The final principle we’ll take a look at is called the “Opposites Principle”. It begins with taking the time to study people. What that means is…an ordinary customer might look and even act like a shoplifter, but a shoplifter will not look and act like an ordinary customer. They will try to at first, but they always give themselves away eventually. As you begin to watch people, start noticing the following clues that may tell you that you have a potential shoplifter. In each of the following examples, the ‘Opposites Principle” applies:

  1. Sudden head turns – As you walk past an aisle and look down it, the person shopping in the aisle quickly lifts up or turns their head to notice you. If they are about to conceal something, they are looking up to see if you are watching them. This person is either nervous (you should ask yourself why?), very observant, or up to something. A normal customer will not normally act this way.
  2. Eye movements – Same as with the sudden head turns. If a person is more concerned with watching other people than the merchandise in front of them, there is probably a reason. In most cases when someone is stealing, their eyes will give them away. A normal customer is not concerned with other people. And one thing you cannot do is make eye contact with a potential shoplifter. That will give you away almost every time.
  3. Look at what people are carrying – (large purses, empty bags, a coat over the arm) – This goes especially for women. If you notice someone entering your store carrying a large shoulder bag that appears flat, that is a red flag! Odds are that bag will “magically” fill up as this person shops around your store. The same goes for men (or women) walking into your store carrying their jacket or coat. If it is that warm outside, why didn’t they leave it in the car? Why carry it in? It is very easy to put something underneath that jacket or coat and walk out with it.
  4. Look at what people are wearing – The clothing people wear should match the weather outside. Now I have seen increasing amounts of people, mostly young people wearing t-shirts and shorts, even sandals on cold days. It’s the other extreme you need to worry about. If they come into your store wearing a long winter coat, and its 60 degrees and sunny out, I would probably keep an eye on that person. Also baggy clothing is another red flag, since merchandise can be concealed and not even show on the person. Again, how does a normal person dress on a warm day?

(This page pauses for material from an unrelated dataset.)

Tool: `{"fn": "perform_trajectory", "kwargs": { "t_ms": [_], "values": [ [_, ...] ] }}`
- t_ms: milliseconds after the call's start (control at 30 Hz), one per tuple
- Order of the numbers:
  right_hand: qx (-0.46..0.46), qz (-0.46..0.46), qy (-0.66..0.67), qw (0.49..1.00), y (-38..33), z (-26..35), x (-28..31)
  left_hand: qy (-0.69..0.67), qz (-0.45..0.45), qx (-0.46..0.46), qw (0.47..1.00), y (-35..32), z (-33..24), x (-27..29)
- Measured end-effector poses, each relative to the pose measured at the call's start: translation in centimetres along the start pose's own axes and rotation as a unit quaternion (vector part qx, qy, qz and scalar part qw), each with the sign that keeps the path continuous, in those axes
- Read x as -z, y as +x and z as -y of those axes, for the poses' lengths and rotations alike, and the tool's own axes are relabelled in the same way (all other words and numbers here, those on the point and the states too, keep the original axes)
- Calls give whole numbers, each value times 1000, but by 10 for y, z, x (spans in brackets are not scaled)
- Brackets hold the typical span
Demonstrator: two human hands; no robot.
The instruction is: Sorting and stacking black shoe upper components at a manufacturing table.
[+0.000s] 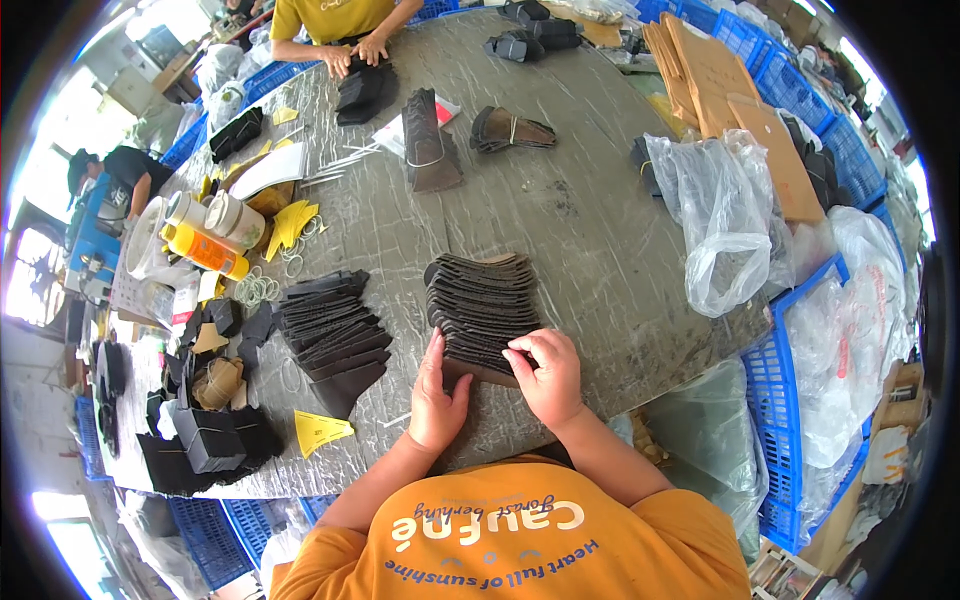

  5. Look at what is in their shopping cart – Again, notice what kinds of items people have in their shopping cart. If someone walks past you exiting the electronics department pushing a shopping cart with multiple DVD’s or CD’s, I would follow them to make sure they went directly to the checkouts. What you need to keep in mind is the “flow of merchandise”. If someone selects an item, and places it in their cart or under their arm, where do they go with it next? Do they go pay for it, or do they continue shopping? Where is that merchandise going? A shoplifter will usually take the merchandise to another location in the store to conceal it. Again, if it goes in any direction other than where the checkouts are located, I would keep an eye on it until I’m certain this person isn’t a thief.

Most of this is just good old common sense. But if you stay on the lookout for these specifics on “who’ and “what” to look for, you’ll begin to notice that not all your customers are who they appear to be. In all of the above examples of what to look for, a normal customer may exhibit some of these tendencies. It is usually a combination of several that will tell you there is a potential shoplifter in your midst.